Of particular concern is the plight of Bama, the first Alabama manatee to be tagged by scientists. From mid-May to mid-November, Bama and at least a dozen other manatees call Alabama home. Currently, Bama is migrating back home to Alabama from Florida. Though manatees don’t tend to travel in pods or herds, it’s likely that Bama represents the advance guard of manatees making their way back towards the northern Gulf.
For a long time, the scientific community regarded manatees as stupid. In 1902, haughty British anatomist Grafton Elliot Smith declared that manatee brains, which were tiny in proportion to the animals’ bodies, resembled “the brains of idiots.” In addition, manatees have poor eyesight with about 20/420 vision, similar to cows and far inferior to humans.
Yet, it’s easy to underestimate the manatee. Indeed, according to Florida researchers the animals display unusual sensory capabilities and brain organization. “Far from being slow learners,” notes the New York Times, “manatees, it turns out, are as adept at experimental tasks as dolphins, though they are slower-moving and, having no taste for fish, more difficult to motivate. They have a highly developed sense of touch, mediated by thick hairs called vibrissae.”

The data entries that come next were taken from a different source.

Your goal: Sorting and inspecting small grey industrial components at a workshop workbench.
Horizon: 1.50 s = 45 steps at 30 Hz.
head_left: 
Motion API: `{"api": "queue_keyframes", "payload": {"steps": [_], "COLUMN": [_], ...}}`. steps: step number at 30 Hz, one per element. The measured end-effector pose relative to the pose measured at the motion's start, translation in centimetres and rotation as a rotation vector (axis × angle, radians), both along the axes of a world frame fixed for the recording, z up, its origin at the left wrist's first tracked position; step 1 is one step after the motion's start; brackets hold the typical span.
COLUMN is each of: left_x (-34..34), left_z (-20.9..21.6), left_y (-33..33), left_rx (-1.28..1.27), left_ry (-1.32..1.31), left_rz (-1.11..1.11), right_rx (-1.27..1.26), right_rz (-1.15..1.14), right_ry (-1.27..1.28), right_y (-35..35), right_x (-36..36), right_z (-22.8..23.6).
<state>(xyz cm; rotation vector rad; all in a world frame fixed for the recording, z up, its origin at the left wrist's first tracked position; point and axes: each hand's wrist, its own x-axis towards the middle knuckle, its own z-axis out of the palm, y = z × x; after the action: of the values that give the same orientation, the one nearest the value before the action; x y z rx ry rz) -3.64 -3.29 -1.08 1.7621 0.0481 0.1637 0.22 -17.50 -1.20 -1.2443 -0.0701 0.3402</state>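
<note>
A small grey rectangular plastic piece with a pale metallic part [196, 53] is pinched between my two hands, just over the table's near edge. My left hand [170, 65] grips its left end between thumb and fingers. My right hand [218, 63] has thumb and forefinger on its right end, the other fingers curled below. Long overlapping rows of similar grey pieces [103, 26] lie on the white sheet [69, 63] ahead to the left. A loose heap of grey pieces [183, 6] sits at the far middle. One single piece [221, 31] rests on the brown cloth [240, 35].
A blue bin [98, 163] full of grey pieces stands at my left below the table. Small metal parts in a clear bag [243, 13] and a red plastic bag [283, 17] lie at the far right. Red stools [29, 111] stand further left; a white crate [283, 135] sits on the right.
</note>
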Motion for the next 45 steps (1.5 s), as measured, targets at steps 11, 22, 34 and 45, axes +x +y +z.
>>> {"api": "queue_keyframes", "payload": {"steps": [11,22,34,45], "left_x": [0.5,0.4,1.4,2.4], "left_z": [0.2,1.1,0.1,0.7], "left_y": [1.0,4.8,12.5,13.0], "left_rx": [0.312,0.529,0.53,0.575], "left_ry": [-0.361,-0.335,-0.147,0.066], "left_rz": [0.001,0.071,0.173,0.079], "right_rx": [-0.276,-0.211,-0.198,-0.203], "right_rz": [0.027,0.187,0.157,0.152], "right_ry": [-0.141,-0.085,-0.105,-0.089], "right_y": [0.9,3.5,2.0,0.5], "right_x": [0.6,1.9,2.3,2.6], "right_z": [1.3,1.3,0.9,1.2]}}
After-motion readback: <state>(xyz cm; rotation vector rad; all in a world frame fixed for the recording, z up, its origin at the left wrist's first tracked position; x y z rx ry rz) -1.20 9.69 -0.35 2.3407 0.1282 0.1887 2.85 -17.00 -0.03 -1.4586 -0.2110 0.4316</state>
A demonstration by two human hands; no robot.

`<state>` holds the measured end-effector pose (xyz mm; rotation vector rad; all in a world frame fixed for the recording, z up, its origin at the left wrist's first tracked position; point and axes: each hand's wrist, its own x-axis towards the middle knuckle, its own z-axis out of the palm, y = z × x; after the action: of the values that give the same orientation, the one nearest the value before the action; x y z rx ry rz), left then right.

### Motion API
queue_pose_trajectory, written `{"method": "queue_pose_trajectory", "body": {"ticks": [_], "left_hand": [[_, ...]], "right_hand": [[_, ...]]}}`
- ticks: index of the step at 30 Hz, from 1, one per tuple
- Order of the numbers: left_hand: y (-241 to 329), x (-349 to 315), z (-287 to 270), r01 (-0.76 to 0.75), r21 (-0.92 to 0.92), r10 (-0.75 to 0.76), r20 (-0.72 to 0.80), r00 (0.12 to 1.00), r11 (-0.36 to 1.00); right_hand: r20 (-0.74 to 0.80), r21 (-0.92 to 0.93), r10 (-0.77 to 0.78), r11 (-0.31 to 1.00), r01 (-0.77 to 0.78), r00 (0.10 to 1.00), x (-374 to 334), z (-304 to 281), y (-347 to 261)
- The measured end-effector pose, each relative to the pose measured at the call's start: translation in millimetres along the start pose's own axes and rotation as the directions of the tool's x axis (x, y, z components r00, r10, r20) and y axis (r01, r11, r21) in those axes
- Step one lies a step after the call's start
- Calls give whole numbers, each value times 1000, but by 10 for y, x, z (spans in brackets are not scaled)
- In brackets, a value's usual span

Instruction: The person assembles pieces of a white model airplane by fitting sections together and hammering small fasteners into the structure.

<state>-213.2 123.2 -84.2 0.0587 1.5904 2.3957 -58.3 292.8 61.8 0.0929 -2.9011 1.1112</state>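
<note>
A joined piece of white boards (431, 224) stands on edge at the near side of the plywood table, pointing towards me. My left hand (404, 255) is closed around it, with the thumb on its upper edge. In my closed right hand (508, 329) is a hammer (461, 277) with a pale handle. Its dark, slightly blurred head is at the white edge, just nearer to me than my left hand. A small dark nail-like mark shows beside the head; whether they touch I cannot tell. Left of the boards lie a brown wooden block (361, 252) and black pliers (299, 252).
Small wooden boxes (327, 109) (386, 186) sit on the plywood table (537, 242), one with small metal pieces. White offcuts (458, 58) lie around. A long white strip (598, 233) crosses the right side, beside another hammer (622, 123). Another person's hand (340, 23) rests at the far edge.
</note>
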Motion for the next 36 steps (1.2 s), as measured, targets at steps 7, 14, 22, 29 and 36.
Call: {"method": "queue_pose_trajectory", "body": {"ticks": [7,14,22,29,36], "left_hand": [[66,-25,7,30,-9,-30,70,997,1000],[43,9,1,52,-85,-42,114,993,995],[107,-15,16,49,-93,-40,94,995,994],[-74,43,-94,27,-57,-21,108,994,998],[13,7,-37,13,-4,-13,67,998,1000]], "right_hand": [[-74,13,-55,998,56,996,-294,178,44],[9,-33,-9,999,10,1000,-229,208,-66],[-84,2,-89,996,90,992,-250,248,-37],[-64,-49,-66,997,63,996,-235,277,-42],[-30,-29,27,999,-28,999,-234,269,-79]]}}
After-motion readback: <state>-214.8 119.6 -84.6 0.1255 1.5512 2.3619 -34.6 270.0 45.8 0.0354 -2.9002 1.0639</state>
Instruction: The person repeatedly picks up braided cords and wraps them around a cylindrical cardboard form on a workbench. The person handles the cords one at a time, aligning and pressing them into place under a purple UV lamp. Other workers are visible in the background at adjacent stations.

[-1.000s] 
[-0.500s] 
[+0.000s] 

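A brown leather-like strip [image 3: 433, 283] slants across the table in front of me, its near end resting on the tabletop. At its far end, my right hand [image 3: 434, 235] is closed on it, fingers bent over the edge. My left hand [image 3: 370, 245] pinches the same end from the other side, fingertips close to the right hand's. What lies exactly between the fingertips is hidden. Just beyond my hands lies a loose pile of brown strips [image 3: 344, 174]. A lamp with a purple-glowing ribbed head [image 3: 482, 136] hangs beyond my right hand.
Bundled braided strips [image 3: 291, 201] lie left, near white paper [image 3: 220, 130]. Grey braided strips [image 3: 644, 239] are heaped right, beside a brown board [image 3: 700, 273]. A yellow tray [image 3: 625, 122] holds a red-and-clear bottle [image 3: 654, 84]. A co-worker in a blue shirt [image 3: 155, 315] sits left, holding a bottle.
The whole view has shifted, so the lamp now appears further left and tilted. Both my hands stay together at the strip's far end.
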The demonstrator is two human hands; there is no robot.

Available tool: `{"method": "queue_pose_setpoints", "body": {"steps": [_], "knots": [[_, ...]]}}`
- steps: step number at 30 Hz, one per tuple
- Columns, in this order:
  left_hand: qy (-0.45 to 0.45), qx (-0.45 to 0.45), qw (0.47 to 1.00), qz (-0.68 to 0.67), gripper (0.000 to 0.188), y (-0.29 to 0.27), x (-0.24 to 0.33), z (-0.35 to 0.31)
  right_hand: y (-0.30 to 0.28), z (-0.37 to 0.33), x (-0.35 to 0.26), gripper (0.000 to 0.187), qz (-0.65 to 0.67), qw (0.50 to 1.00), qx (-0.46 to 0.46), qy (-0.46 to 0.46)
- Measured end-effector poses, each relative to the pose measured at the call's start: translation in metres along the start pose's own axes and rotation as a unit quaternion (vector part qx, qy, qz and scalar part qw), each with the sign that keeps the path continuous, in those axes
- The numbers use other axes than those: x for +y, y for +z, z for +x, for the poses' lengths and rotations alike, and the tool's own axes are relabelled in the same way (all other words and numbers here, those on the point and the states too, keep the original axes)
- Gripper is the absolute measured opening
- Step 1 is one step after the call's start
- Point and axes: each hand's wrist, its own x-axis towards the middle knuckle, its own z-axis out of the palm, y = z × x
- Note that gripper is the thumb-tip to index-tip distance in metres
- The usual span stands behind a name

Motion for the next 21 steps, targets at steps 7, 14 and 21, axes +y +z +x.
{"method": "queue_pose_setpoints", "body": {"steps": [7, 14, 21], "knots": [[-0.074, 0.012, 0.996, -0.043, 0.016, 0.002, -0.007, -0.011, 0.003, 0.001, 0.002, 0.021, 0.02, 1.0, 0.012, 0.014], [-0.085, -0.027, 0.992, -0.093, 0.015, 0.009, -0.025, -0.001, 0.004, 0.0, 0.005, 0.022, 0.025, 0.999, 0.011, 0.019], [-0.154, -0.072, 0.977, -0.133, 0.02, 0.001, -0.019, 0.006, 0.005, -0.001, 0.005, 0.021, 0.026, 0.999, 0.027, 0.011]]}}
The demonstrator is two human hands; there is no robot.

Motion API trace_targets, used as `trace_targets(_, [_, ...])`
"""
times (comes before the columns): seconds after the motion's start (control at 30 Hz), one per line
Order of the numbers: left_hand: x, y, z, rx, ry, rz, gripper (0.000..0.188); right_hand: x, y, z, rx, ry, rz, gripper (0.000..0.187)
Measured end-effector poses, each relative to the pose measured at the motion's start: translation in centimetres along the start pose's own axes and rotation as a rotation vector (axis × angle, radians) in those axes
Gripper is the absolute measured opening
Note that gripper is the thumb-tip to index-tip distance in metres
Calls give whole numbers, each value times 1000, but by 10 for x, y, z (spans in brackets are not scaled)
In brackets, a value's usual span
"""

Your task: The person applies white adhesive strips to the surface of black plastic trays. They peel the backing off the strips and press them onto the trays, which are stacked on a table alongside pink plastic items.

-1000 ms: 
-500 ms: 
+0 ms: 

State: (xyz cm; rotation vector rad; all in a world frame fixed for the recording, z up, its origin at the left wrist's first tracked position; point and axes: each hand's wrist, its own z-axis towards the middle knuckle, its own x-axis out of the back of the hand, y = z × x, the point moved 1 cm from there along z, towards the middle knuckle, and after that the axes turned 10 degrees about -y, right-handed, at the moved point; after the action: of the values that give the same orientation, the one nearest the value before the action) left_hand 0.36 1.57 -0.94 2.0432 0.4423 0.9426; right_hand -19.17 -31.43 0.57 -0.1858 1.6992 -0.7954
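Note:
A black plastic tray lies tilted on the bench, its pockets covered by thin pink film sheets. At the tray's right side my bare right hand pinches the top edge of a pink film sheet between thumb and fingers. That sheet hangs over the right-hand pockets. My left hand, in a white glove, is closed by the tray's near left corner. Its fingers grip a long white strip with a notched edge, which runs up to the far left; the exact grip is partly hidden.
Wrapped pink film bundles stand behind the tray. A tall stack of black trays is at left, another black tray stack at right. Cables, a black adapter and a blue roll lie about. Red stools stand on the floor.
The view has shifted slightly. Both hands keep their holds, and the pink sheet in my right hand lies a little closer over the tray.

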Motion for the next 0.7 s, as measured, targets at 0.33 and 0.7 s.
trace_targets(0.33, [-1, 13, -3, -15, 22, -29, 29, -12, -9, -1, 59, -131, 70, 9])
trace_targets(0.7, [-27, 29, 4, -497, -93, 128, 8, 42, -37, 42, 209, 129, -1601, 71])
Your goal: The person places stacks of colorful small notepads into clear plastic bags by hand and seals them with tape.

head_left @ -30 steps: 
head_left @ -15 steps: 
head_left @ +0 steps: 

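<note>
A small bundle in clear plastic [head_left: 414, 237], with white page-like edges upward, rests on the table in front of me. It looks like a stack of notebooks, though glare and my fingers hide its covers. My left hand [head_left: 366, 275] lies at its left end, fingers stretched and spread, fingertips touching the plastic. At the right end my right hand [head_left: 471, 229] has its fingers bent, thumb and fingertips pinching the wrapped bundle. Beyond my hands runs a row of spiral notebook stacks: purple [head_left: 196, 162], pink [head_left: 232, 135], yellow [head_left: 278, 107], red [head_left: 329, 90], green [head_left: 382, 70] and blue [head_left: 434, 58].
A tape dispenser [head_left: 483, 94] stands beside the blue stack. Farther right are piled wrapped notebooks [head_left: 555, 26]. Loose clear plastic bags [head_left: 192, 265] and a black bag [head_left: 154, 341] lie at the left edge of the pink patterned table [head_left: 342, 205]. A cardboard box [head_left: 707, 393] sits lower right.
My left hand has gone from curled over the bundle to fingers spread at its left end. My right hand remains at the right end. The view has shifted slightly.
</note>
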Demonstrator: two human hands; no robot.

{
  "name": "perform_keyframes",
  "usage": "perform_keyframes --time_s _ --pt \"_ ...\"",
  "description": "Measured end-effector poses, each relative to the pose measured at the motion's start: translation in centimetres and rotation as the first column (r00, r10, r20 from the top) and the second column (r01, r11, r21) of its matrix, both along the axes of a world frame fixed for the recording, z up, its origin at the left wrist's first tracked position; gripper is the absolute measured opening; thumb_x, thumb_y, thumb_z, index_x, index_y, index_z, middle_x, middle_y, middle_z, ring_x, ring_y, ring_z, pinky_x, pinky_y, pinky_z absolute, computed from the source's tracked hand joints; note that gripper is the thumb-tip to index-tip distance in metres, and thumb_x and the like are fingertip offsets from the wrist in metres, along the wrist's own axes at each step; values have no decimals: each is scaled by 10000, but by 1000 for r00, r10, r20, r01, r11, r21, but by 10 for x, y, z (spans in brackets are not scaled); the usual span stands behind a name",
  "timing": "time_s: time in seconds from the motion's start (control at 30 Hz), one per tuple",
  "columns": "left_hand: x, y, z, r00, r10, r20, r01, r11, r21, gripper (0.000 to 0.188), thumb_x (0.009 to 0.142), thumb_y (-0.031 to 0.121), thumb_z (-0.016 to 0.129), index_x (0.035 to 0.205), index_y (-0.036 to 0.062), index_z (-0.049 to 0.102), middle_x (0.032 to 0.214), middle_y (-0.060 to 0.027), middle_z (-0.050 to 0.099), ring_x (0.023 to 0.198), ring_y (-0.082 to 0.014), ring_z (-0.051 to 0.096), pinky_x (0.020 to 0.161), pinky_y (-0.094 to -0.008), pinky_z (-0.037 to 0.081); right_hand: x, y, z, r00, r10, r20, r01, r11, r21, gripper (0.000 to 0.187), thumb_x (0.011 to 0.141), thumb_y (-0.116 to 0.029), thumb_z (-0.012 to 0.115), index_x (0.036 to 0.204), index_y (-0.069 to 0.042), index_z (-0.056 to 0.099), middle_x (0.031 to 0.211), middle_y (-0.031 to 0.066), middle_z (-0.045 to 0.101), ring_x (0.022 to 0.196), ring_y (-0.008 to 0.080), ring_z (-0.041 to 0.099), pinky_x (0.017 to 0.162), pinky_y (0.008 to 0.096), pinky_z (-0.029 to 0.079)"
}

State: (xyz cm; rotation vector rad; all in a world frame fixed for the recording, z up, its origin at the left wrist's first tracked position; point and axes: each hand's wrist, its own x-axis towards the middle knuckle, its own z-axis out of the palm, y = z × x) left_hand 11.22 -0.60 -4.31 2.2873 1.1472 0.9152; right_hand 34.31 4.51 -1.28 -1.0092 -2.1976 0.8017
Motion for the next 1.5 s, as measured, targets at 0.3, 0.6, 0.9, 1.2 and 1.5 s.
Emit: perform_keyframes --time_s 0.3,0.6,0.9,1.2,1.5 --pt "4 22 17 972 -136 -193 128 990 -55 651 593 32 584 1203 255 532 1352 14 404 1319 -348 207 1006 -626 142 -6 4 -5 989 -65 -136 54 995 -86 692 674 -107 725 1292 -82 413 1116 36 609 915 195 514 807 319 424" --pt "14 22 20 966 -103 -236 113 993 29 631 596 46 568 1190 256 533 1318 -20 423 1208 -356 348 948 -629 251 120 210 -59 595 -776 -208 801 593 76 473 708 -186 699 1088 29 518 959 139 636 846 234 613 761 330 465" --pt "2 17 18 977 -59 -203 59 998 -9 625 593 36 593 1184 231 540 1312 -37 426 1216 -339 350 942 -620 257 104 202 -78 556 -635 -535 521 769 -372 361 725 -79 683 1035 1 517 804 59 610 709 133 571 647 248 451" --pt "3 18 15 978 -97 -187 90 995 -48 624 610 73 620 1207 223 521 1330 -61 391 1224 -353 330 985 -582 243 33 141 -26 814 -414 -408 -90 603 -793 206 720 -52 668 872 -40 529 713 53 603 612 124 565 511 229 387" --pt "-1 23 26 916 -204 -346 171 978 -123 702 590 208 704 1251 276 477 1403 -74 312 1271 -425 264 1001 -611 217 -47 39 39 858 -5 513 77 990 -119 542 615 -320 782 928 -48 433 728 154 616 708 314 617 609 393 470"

In murky waters, the manatees’ acute sense of touch and vibrissae, located on the face but also all over the body, come in handy. These bristly vibrissae serve to transmit information to the brain via nerve fibers. Though other animals such as dogs have vibrissae, they don’t have them in such large numbers and typically only on the face. “For now,” notes the Times, “the question of how intertwined the sensory abilities of manatees might be remains unanswered. Yet even what is known reveals a degree of complexity that argues against labeling them as sweet but dumb — peaceable simpletons.”
Long derided as stupid by humans, the manatee will now have to steer clear of man’s environmental folly in the Gulf. Though Bama and other manatees have poor vision, perhaps their other extra sensory abilities will alert them to danger. It may be the only tool they have at their disposal as the animals seek to survive the despoliation of their habitat.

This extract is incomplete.